Dia pernah mengalami satu putaran permainan dengan fasilitas lengkap, namun baru hari kedua puluh, pemain dan NPC hampir semua mati.

"Jangan terlalu banyak berpikir, persiapkan saja dengan baik," kata Fu Yizhi tenang, sambil mengutak-atik kabel di tangannya.

"Kak Fu, sudah selesai membuat jaringan listriknya?" Fu An'an mendekat dengan membawa baskom kecil, memperhatikan pagar yang dipenuhi kawat besi.

Benar-benar hebat, jika dialiri listrik, siapa pun yang berani mendekat pasti tidak tahan.

Sehelai rambut jatuh di telinganya, seperti kucing kecil yang menggaruk lembut, gerakan tangan Fu Yizhi terhenti, lalu ia mendorong dahi Fu An'an,

"Jangan menghalangi cahaya, menjauh dariku."

"Baik."

Fu An'an berbalik, dengan sarung tangan tebal mengambil pecahan kaca dari baskom, lalu menebarkannya secara merata di bawah tembok pagar.

Hampir seluruh halaman ditutupi pecahan kaca, hanya menyisakan jalan untuk kendaraan keluar masuk.

Jika ada yang benar-benar memanjat tembok masuk, pasti tidak akan bisa keluar lagi.
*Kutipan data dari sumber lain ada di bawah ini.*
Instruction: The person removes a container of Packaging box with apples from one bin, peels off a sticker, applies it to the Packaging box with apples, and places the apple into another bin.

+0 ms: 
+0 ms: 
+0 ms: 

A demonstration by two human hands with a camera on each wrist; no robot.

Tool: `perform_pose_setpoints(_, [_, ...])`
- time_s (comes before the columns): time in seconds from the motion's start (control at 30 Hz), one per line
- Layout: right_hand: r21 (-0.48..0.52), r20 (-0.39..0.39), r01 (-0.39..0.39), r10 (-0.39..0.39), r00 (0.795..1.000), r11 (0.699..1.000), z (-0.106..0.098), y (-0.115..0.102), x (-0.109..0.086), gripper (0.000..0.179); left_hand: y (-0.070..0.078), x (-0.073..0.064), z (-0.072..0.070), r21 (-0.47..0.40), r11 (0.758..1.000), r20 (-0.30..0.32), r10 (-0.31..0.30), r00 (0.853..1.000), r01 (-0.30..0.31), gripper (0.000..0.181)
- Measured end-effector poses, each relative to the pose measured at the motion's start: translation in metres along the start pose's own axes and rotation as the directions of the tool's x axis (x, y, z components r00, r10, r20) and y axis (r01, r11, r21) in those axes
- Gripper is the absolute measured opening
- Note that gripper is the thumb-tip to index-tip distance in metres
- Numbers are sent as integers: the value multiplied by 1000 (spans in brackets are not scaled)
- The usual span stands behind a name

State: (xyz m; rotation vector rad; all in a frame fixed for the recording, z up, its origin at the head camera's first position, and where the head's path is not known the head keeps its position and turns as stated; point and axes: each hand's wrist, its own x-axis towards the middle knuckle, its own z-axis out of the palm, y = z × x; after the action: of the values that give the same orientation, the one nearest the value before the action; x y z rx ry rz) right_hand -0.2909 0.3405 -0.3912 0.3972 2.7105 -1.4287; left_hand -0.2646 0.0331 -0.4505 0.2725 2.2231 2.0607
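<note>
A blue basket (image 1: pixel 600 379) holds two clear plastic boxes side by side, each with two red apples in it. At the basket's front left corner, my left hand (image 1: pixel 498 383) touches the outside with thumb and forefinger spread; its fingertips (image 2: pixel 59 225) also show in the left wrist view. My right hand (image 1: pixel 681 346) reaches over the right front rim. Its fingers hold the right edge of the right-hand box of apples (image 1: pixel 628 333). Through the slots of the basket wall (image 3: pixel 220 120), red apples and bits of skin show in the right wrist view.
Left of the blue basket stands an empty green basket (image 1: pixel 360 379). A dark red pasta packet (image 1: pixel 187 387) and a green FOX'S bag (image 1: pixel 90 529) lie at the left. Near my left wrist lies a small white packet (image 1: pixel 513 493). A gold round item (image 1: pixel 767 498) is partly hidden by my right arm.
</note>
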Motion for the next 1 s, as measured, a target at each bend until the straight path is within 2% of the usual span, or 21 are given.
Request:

Fu Yizhi selesai memasang kabel, melihat perangkap buatan Fu An'an dan tersenyum tipis, cukup cerdik.

Saat itu, mobil polisi kembali berkeliling.

Isi pengumuman berubah, menginformasikan seluruh warga kota kecil untuk menghadiri rapat besar pukul enam sore, membahas keamanan dan isu lain selama masa penutupan.

Fu An'an melihat mobil polisi lewat, tiba-tiba teringat pada pertanyaan yang telah lama membingungkannya.

"Kak Fu, setiap putaran permainan begitu detail dan nyata, menurutmu apakah permainan ini sebenarnya dunia nyata yang berbeda?"

Ruang paralel, teori alam semesta besar, Schrödinger...

Berbagai konsep fisika canggih melintas di kepalanya.

Tapi hanya sekilas saja—dia memang lemah dalam fisika, tidak pernah belajar.

"Jika punya waktu untuk berpikir seperti itu, lebih baik pikirkan apa yang akan dilakukan di rapat besar nanti."

Fu Yizhi berdiri dan masuk ke kamar, "Ganti pakaian dan bersiap untuk pergi."